Figure 1: Permutation feature importance for a random forest classifier trained to predict the probability of employees leaving a company. In this case the feature importance is calculated with respect to the accuracy and the F1 metric.

For more information check out the documentation.

Partial Dependence Variance

This method of computing feature importances builds on top of Partial Dependence (PD) plots. The intuition is that, given a PD plot, the most important features will be those with the highest variance of the PD curves across the feature range. Since PD plots are model agnostic, so are the derived feature importances which leads to a standardized procedure to quantify feature importance for any model. By combining the PD plots with the PD variance feature importances, the user can gain a much more thorough understanding of the feature impacts on their model. Furthermore, PD variance extends to quantifying the interaction strength between pairs of features, allowing a deeper understanding of which features interact with each other inside the model.

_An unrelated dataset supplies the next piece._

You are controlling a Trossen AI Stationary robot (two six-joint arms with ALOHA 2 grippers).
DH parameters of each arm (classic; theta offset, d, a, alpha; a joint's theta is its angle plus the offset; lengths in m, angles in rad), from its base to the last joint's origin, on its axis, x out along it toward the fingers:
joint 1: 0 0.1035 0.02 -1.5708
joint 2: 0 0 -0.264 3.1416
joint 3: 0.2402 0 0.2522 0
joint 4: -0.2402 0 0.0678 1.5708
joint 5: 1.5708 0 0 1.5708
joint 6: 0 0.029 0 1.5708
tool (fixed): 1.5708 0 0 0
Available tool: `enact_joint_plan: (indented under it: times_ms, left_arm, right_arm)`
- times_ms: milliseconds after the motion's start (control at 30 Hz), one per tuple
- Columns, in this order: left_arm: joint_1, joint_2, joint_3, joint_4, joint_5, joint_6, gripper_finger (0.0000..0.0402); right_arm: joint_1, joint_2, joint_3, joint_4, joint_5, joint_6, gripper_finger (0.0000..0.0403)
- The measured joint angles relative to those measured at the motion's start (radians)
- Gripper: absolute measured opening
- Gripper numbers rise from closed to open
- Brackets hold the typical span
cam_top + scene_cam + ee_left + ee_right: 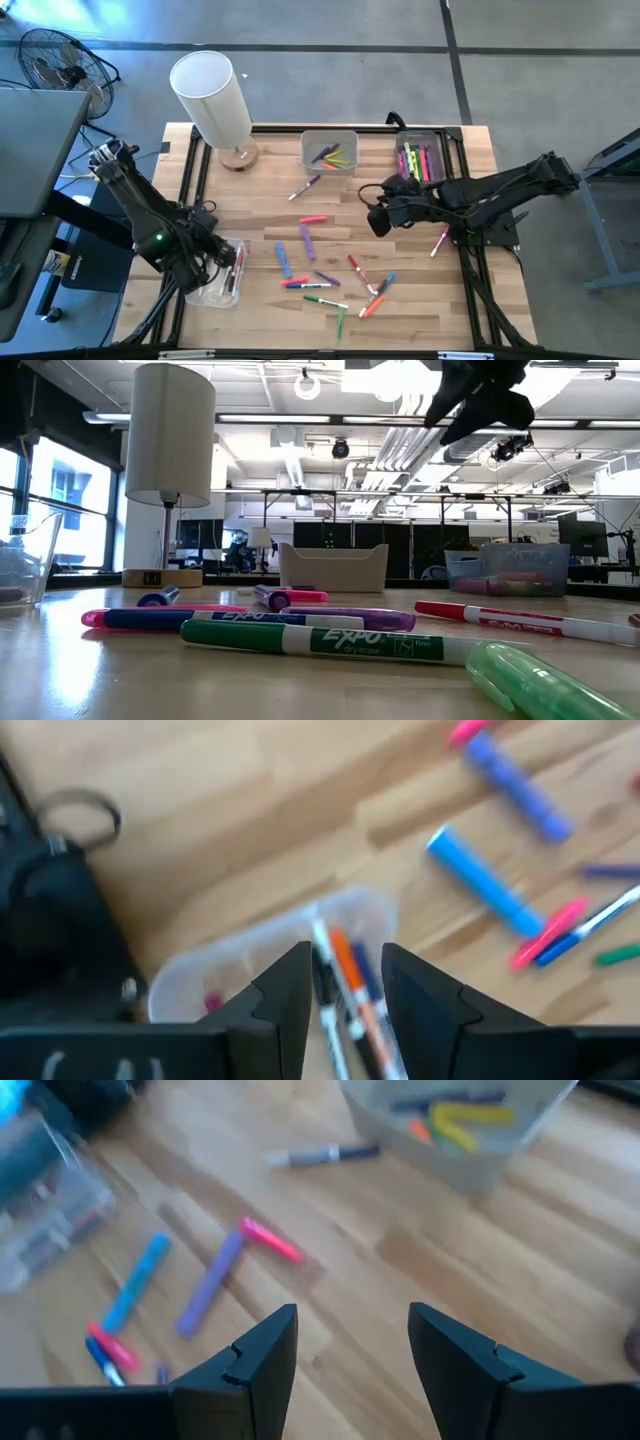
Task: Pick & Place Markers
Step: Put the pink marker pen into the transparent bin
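Loose markers (318, 272) in pink, purple, blue, red, green and orange lie flat on the wooden table's middle and near part. My left gripper (345, 982) is open and hovers over a clear bin (240, 965) at the table's near left; the bin holds an orange, a blue and a dark marker (350, 990). My right gripper (352, 1342) is open and empty, above bare wood right of the middle (378, 215). A pink marker (270, 1240) and a purple marker (210, 1285) lie ahead of it. One marker (440, 241) lies under the right arm.
A grey bin (330, 150) with yellow and purple markers stands at the far middle, and a clear bin (420, 160) with markers at the far right. A white lamp (212, 100) stands on its wooden base at the far left. A black frame (195, 170) runs along the table's edges.
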Motion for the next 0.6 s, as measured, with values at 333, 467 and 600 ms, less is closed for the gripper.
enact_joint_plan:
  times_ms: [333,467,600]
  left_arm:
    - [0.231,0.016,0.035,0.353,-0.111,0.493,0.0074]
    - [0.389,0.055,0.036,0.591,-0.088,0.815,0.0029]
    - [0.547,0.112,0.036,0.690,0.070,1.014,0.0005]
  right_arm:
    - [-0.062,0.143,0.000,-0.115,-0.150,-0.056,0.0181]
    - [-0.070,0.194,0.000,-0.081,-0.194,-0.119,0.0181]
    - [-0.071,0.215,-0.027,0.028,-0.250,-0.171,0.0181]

For more information check out the documentation.

When to use which method?

Given the two new feature importance methods a natural question is when to pick one over the other. The key is to consider that even though both methods result in a single scalar value per feature, the interpretation of these values is different. Partial Dependence Variance can be used to quantify how much of the model’s output variance is explained by each feature. On the other hand, Permutation Importance quantifies how much model performance degrades when a feature is noised. These insights are complementary as the latter captures not only main feature effects but also feature interactions, and it may be useful to consider both when performing a thorough analysis of model behaviour.